Why is Net Applications (Hitslink) changing its browser stats after publishing them?

I was curious to see how the uptake of Google's Chrome browser would be, considering that they were promoting it on their front page. I looked it up on a special page set up by Net Applications to track Chrome usage before I left for work. It seemed to do pretty well, as it climbed above 1%, passing Opera's alleged market share. Not really surprising considering the massive media coverage it was getting.

When I got back later and reloaded the page, I noticed that it had gone down to 0.5% or so the last few hours. I still left the page open, and returned a little later. To my surprise, the page was no longer showing the same numbers for the same time. It's as if it had never shown 0.5%.

I tried to get my hands on a cached copy of the page to make sure that it wasn't just a mistake on my part, and indeed, it was not. Apparently Net Applications decided to change the numbers after they had been published. …

You can actually still access the original graph from their site. Compare this to the current graph:

Edit: It looks like the original image has been removed from the server, so I uploaded both of them here instead:

Original graph: Current graph:

The numbers are 0.56% and 1.18% respectively for 9/4/2008 11:00:00 AM (EDT).

See the full images in my Net Applications/Chrome stats photo album.
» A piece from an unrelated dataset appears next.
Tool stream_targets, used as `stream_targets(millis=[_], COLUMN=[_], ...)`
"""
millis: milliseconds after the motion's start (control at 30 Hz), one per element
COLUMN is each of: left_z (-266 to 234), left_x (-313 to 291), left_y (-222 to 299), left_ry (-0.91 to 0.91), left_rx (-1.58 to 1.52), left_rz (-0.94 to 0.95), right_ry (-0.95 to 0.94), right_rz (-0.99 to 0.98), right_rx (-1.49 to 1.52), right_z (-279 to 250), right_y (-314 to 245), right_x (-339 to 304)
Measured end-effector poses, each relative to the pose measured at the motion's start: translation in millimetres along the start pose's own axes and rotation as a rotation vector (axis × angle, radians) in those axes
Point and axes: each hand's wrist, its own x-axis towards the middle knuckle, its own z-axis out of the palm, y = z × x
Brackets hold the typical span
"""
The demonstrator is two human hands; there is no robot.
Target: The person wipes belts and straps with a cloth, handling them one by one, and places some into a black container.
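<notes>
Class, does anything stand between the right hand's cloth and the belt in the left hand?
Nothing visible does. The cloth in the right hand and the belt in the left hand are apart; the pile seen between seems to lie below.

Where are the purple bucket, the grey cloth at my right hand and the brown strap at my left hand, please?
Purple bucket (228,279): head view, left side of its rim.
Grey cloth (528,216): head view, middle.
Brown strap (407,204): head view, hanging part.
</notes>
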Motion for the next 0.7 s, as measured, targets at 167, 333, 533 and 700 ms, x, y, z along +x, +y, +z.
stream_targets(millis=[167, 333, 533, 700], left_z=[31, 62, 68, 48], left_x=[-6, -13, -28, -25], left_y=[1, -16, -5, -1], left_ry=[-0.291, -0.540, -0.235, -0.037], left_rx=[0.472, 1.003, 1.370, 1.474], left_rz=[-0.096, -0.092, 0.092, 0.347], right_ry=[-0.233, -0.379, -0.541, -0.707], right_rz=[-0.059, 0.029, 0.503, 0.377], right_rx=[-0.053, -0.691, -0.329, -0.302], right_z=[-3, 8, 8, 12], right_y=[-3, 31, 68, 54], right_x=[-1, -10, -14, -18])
This is not the first or even second time the numbers published by Net Applications have "mysteriously" changed from one day to the next. A few years ago, Opera showed up with up to 5% in their stats. Apparently they figured that this was too high, so the numbers were slashed. Then, last year, Opera for Desktop was climbing above 1%, and Opera Mini was up to 0,6% or so, and climbing fast. Overnight, the figures changed completely, and Opera Mini was down to 0.1% or so, while desktop was at about 0.5%.

Now, what is the reason for this apparent tampering with the stats? I really don't know. It could have a perfectly valid explanation (even though I can't think of one at the top of my head), but Net Applications seems to stay quite tight-lipped about how their stats are measured. For example, they claim that theirs are "global stats", but aren't their customers mainly located in the United States?

In any case, this highlights just how unreliable browser statistics are. While one browser might re-fetch resources from the server fairly often, another browser might use the cache more aggressively, and thus cause fewer "hits", and show up lower in the statistics. This depends on how the stats are measured, of course, but many stats companies refuse to share their actual methodology.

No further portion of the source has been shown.